Stories and Cheat-Sheets

Car Accidents in the USA

Source: https://github.com/hlud6646/us-accidents

An interviewer asked me ‘What kind of exposure to SQL have you had?’ and I felt that my answer of ‘one uni subject and some hacker-rank practice problems’ was insufficient. Next time I will tell them about this.

I wanted to do something more interesting than ’load a database, do some queries’ and have gone into territory where SQL might not be the first thing you think of. Essentially this project is a large geospatial analysis of car crashes, with lots of visualisations. SQL enters the picture via the interface for querying the data, although in the end it is not through a database per se, but rather the SQL interface of an RDD in Apache Spark.

Why not keep it simple and actually use a database? I find it hard to find motivating practice projects in SQL. While I do begin with an example ETL pipeline, to do interesting work I switch to a docker instance running Apache-Sedona. This way I get to learn a bit about docker and brush up on distributed computing too.

The Data

The idea for this came from a popular Kaggle dataset on US Accidents. This contains the location, time and several descriptive features of car accidents in the contiguous United States in the years from 2016 to 2023. There are a lot, which is good because it makes you think properly about the ETL process. The data are contained in one large csv file.

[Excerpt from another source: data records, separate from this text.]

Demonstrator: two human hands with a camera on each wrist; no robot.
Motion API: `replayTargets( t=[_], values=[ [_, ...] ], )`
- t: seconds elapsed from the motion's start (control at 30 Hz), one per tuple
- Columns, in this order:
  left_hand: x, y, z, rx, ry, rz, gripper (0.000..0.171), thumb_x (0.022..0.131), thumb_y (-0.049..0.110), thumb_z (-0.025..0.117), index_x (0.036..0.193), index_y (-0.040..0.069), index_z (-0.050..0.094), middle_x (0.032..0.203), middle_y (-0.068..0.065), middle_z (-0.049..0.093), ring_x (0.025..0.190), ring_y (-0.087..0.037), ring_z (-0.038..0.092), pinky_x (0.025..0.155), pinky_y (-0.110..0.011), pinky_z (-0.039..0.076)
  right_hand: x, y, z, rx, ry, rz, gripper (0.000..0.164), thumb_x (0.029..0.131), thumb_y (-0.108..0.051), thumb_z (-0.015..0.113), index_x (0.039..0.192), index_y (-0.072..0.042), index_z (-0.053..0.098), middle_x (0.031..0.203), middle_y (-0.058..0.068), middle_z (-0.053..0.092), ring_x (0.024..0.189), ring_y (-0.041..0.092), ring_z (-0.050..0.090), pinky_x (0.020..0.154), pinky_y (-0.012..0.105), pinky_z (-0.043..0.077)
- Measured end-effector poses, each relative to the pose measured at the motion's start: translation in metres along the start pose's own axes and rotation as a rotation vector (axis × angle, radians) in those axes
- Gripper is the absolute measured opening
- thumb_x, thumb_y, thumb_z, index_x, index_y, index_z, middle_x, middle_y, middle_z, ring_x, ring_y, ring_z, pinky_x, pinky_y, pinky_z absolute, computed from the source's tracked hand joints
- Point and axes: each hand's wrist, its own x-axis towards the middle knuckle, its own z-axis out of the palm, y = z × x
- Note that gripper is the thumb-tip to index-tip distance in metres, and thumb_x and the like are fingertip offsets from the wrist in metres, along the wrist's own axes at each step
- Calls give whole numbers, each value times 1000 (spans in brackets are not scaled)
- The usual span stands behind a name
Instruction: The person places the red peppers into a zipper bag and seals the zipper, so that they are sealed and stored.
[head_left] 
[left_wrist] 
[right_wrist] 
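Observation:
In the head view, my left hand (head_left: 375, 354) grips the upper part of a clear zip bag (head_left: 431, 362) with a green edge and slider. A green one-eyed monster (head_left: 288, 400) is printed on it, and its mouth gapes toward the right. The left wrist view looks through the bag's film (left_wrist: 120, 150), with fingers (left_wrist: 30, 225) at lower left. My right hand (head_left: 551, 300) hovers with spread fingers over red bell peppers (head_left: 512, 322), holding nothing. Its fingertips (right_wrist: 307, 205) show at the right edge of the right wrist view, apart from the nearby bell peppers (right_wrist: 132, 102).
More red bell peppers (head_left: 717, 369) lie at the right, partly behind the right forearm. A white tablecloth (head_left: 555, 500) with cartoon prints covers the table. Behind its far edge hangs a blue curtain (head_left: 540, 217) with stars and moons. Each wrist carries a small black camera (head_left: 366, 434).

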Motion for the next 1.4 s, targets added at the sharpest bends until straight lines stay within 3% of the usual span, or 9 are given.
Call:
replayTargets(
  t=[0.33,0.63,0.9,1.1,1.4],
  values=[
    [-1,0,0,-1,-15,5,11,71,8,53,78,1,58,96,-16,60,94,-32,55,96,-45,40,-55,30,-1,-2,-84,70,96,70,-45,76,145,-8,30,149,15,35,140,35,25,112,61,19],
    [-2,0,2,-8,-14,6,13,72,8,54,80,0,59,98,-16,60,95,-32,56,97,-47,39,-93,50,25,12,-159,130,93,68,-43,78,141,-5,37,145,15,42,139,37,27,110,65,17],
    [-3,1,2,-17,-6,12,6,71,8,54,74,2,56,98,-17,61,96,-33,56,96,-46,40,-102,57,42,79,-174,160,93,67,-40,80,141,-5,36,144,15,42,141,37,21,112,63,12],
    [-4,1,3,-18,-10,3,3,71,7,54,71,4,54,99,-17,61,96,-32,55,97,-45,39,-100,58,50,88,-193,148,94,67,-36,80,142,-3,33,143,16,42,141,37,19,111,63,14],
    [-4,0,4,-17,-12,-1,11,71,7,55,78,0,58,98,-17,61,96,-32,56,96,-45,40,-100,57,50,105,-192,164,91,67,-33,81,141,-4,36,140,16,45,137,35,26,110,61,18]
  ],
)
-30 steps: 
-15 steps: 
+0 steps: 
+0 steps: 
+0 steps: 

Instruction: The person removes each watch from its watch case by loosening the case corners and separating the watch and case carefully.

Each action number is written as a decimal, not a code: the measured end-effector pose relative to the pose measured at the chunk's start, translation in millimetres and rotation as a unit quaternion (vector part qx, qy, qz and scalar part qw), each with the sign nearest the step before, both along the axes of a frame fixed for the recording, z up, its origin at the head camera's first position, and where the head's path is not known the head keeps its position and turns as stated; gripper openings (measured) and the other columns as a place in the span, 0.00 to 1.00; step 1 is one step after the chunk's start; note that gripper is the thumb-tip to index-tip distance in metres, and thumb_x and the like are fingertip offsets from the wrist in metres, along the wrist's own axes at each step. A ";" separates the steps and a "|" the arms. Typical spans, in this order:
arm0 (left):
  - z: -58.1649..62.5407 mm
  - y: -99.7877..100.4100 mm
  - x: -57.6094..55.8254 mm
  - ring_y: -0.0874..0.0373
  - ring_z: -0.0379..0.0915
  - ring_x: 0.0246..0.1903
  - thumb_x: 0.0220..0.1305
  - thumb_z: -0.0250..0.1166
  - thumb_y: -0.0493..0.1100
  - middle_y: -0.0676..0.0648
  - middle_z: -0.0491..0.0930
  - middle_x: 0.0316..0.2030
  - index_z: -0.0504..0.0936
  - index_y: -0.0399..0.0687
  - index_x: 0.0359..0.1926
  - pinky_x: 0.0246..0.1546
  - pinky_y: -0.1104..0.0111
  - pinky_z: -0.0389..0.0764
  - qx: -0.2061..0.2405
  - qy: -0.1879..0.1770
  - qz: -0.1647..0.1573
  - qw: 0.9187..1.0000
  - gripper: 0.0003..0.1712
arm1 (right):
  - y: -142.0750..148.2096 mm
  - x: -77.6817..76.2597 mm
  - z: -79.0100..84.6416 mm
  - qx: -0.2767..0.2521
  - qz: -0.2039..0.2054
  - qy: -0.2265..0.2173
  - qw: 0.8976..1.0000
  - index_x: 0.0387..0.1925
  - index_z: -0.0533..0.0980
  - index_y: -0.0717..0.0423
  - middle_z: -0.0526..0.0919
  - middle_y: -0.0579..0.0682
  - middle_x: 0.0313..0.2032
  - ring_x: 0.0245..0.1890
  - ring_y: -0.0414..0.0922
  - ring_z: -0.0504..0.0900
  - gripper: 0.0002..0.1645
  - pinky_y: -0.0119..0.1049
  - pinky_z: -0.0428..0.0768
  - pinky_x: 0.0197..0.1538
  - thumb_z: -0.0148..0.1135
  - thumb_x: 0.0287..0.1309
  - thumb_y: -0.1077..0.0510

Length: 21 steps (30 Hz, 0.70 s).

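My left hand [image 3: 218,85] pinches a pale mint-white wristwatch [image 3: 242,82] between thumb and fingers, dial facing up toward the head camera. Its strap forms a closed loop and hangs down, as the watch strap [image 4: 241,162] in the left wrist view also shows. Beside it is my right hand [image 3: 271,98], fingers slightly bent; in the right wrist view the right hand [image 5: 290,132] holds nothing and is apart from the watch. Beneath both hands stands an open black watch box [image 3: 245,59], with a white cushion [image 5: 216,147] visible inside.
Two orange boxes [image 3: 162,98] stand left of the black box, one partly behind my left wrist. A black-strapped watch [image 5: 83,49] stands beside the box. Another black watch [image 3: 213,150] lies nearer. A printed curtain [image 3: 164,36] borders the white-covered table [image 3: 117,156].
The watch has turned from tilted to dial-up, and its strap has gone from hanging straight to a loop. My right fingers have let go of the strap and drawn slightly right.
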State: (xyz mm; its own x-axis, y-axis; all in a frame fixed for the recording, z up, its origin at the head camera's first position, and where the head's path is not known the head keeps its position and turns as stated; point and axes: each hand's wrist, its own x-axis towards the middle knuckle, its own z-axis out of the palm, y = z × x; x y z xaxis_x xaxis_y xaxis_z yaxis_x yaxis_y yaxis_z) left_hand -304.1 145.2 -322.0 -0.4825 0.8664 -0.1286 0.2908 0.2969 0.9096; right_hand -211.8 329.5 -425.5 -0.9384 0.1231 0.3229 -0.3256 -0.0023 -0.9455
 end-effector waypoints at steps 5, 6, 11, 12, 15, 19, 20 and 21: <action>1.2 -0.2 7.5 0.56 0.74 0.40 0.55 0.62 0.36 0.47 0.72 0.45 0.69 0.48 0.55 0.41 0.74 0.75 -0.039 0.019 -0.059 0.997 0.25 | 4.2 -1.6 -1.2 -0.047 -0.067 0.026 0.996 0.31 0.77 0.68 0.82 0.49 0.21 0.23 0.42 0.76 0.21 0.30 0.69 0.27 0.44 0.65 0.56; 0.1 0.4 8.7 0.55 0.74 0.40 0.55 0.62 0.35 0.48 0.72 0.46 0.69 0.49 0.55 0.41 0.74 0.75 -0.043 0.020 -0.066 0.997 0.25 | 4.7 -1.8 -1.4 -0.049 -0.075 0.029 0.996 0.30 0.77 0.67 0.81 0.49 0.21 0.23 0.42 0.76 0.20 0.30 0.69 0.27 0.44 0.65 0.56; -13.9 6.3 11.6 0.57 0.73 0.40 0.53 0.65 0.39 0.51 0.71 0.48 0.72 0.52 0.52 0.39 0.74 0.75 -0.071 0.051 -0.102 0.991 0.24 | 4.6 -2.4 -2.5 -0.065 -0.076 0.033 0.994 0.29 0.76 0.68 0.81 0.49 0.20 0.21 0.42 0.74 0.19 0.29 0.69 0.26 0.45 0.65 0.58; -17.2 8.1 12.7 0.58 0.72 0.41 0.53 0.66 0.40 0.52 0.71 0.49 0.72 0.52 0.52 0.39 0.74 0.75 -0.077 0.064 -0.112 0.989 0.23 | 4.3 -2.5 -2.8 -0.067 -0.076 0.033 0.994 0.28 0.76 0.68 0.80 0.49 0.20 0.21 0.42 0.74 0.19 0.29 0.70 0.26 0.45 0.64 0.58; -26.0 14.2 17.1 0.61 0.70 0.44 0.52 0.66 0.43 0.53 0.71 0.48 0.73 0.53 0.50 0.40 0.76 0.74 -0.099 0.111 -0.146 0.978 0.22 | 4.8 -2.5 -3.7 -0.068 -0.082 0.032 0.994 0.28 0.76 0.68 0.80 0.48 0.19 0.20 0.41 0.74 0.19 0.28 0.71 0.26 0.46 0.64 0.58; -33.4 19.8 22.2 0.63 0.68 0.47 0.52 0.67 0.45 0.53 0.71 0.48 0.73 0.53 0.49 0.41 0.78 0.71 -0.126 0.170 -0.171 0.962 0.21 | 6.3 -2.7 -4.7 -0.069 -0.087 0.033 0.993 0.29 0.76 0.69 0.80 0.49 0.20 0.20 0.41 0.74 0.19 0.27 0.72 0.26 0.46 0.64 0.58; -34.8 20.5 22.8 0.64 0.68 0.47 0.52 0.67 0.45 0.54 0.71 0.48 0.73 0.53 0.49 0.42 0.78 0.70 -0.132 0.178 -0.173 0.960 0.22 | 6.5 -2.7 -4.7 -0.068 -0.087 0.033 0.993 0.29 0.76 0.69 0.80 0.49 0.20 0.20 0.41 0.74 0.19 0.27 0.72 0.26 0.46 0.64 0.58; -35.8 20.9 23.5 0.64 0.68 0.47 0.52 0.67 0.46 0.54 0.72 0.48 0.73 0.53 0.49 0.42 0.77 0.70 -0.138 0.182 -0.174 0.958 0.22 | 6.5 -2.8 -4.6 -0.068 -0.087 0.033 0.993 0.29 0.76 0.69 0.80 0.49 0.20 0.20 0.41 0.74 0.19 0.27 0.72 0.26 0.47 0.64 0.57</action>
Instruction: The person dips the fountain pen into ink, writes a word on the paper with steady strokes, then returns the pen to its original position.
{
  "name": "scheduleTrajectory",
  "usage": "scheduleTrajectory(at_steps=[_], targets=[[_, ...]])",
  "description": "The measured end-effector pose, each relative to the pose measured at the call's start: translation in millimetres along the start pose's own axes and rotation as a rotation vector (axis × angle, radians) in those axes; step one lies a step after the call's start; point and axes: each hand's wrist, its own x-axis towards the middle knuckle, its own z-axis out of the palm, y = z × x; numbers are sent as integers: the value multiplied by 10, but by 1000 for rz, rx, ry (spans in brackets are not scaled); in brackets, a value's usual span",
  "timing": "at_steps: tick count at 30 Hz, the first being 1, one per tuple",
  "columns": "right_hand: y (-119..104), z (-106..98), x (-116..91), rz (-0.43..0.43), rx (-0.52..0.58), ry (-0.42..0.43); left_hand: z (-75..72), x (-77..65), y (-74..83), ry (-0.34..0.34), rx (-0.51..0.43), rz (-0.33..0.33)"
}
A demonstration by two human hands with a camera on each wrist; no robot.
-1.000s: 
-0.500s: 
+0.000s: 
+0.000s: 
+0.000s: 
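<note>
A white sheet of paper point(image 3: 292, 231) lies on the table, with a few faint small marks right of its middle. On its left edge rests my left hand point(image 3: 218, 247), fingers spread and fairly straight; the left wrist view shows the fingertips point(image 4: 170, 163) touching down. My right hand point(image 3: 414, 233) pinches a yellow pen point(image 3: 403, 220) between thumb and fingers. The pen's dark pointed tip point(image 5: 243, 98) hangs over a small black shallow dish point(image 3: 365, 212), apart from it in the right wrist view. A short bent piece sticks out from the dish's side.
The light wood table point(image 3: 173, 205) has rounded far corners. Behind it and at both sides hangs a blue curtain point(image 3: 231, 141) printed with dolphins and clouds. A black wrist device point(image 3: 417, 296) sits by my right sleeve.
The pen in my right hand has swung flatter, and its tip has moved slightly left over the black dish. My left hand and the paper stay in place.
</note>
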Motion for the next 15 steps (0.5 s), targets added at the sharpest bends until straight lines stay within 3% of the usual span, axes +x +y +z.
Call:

Data for state and county lines in the US is available at cencus.gov. These are in shapefiles.

Lastly, another dataset on Kaggle provides detailed data from the 2015 and 2017 censuses. If this was something more than an educational project I would worry more about the provenance of the Kaggle datasets and try to rebuild them from official sources. For these purposes they should be fine.

DB Admin

I did actually start with a regular PostgreSQL database. This project is supposed to demonstrate SQL, so even if the maps are drawn somewhere else in the end, I’m pleased to have followed the database admin steps through. These will be

  • Create admin and normal roles for the project;
  • Create a database and configure permissions.

For a project like this with a single contributor (me) it is overkill to have different roles. In the real world it’s hugely important to give everybody only the minimal set of permissions necessary for them to do their job. So to continue with the exercise in mock administration, run the following commands in a psql console as a user with the Create role and Create DB attributes. All these commands are pretty obvious, except maybe ‘alter default…’. These simply say that the intern should get read and write access for any tables that admin creates (this is a bit heavy-handed but you get the idea), while admin gets full access to any tables that the intern creates.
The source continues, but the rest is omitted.